RFC2440

[ Contents ]


14. Implementation Nits

   This section is a collection of comments to help an implementer,
   particularly with an eye to backward compatibility. Previous
   implementations of PGP are not OpenPGP-compliant. Often the
   differences are small, but small differences are frequently more
   vexing than large differences. Thus, this list of potential problems
   and gotchas for a developer who is trying to be backward-compatible.

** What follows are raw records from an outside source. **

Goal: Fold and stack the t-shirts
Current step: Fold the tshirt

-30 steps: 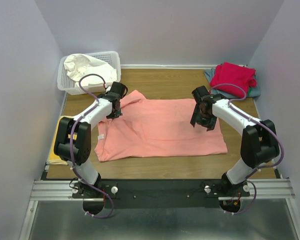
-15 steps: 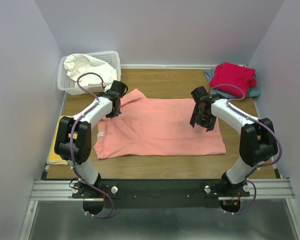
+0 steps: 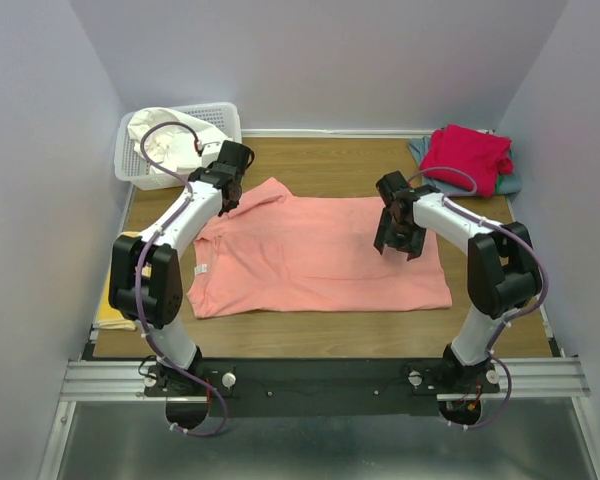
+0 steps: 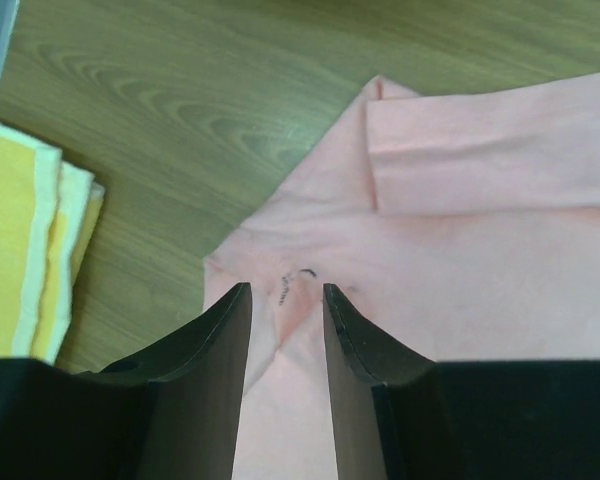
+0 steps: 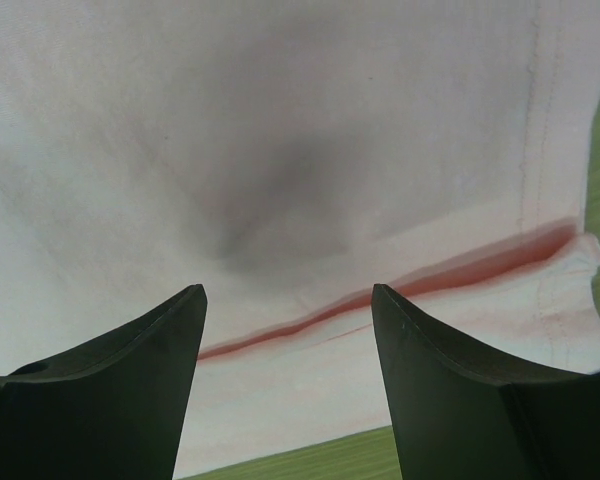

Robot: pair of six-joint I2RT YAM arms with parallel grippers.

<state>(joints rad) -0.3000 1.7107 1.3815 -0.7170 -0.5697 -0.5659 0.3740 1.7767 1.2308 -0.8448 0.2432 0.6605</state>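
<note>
A large salmon-pink t-shirt (image 3: pixel 320 255) lies spread flat in the middle of the table, its collar at the back left. My left gripper (image 3: pixel 227 188) hovers over that collar corner, jaws parted. In the left wrist view the cloth (image 4: pixel 460 250) lies loose under the left gripper (image 4: pixel 285 300), with a small pinched ridge in it. My right gripper (image 3: pixel 395 238) stands open above the shirt's right part. The right wrist view shows the right gripper (image 5: pixel 288 300) over a folded hem (image 5: pixel 400 290). A crimson-red t-shirt (image 3: pixel 467 155) rests on a grey-blue one (image 3: pixel 510 183) at the back right. A white t-shirt (image 3: pixel 165 135) fills the basket.
The white lattice basket (image 3: pixel 225 115) stands at the back left corner. A yellow folded cloth (image 3: pixel 108 295) lies at the table's left edge, also seen as the yellow cloth (image 4: pixel 20 250) in the left wrist view. Walls close in on both sides and behind.
My left gripper has opened and let go of the pink shirt's collar corner, drawing back toward the basket. The right gripper has shifted slightly back and left, still open.
</note>
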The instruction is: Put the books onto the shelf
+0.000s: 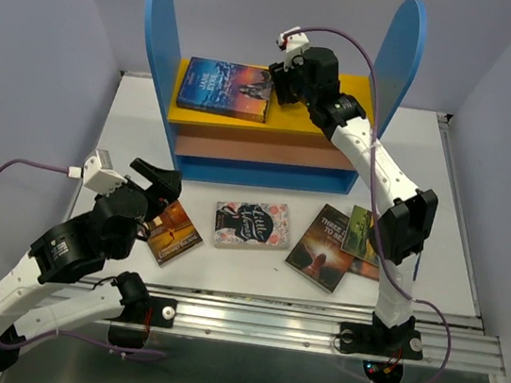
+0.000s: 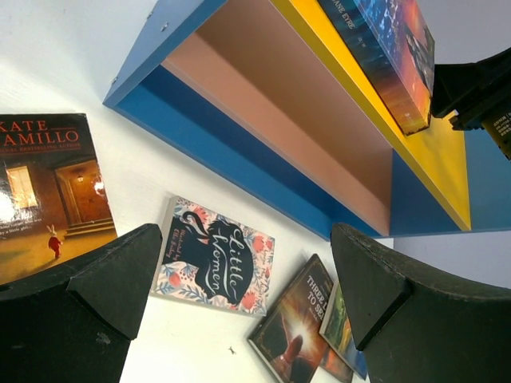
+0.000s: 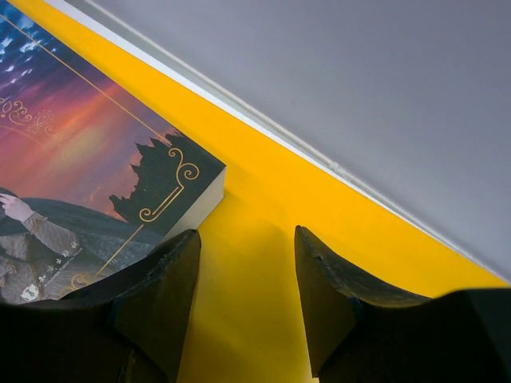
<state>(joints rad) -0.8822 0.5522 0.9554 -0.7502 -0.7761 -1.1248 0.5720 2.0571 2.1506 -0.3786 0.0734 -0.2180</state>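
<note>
Books: five in view. Item one, blue-purple book [image 1: 224, 88], lies flat on the orange-yellow top board [image 1: 321, 129] of the shelf [image 1: 160, 26], towards its left half, cover up. The right end effector [image 1: 282, 71] sits just beside this book's right end, low over the top board; in the right wrist view the end effector [image 3: 247, 239] has its jaws parted with only bare yellow board between them, nothing gripped, and one finger [image 3: 152, 303] stands at the book's near corner, contact not clear. Items two to five lie on the white desk [image 1: 150, 129] in front of the shelf: orange-brown book [image 1: 174, 231] at the left, Little Women book [image 1: 251, 224] in the middle, dark brown book [image 1: 324, 247] to its right, and green book [image 1: 364, 235] overlapping the dark brown one's right edge and partly hidden by the right arm; which of that pair is uppermost cannot be told. The left end effector [image 1: 157, 182] hovers over the desk just beside the orange-brown book, jaws spread wide, empty, touching no book; its wrist view looks past both fingers [image 2: 112, 279] at the Little Women book and the shelf's brown middle board [image 2: 295, 112], which carries nothing visible.
</note>
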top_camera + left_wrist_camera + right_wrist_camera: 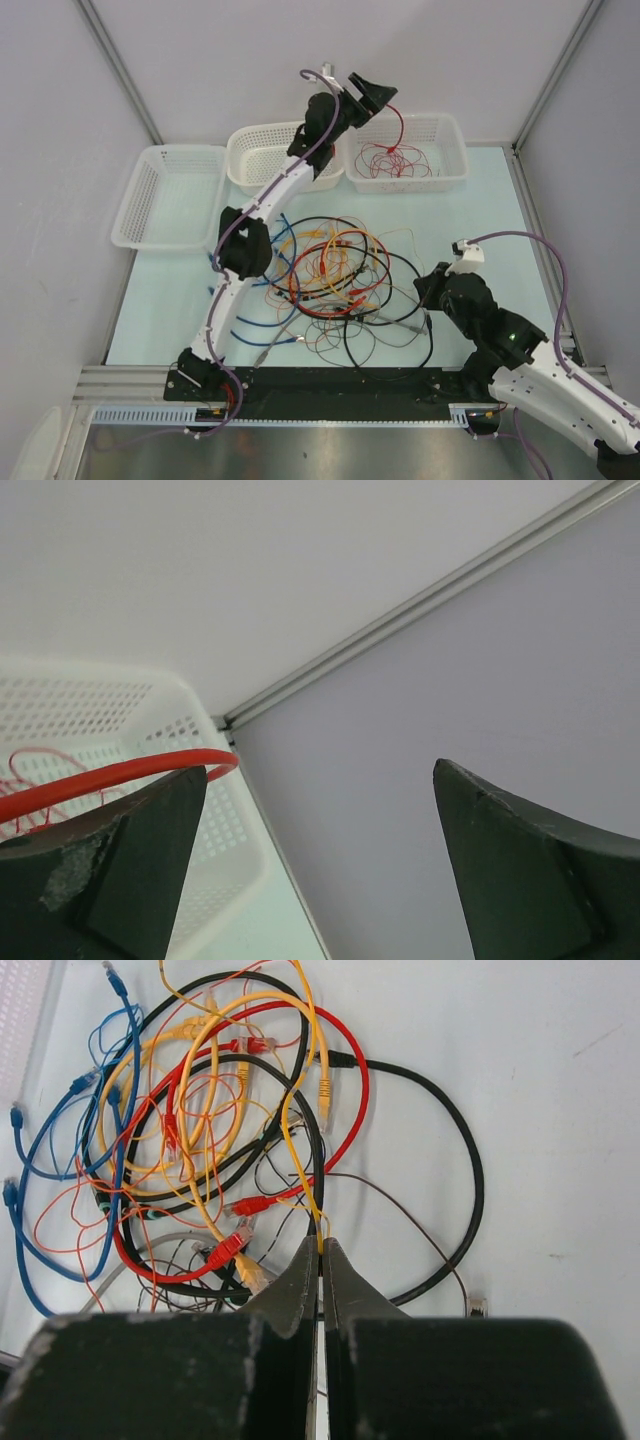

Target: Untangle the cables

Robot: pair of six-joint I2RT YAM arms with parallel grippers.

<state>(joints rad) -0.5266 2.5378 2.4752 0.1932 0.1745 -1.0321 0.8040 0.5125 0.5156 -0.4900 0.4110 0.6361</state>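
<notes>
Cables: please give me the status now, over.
Left gripper open over basket, red cable across one finger. Right gripper shut on yellow cable. Other cables tangled on table.

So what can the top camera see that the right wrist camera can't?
Only the top camera shows the three white baskets, the red cable lying in the right one, and the left gripper open above it. Only the right wrist camera shows, close up, a yellow cable that seems pinched in the shut right gripper. Both show the tangled pile of cables on the table.
</notes>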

     * PGP 5.x does not accept V4 signatures for anything other than
       key material.

     * PGP 5.x does not recognize the "five-octet" lengths in new-format
       headers or in signature subpacket lengths.

     * PGP 5.0 rejects an encrypted session key if the keylength differs
       from the S2K symmetric algorithm. This is a bug in its validation
       function.

     * PGP 5.0 does not handle multiple one-pass signature headers and
       trailers. Signing one will compress the one-pass signed literal
       and prefix a V3 signature instead of doing a nested one-pass
       signature.

     * When exporting a private key, PGP 2.x generates the header "BEGIN
       PGP SECRET KEY BLOCK" instead of "BEGIN PGP PRIVATE KEY BLOCK".
       All previous versions ignore the implied data type, and look
       directly at the packet data type.

     * In a clear-signed signature, PGP 5.0 will figure out the correct
       hash algorithm if there is no "Hash:" header, but it will reject
       a mismatch between the header and the actual algorithm used. The
       "standard" (i.e. Zimmermann/Finney/et al.) version of PGP 2.x
       rejects the "Hash:" header and assumes MD5. There are a number of
       enhanced variants of PGP 2.6.x that have been modified for SHA-1
       signatures.

     * PGP 5.0 can read an RSA key in V4 format, but can only recognize
       it with a V3 keyid, and can properly use only a V3 format RSA
       key.

     * Neither PGP 5.x nor PGP 6.0 recognize Elgamal Encrypt and Sign
       keys. They only handle Elgamal Encrypt-only keys.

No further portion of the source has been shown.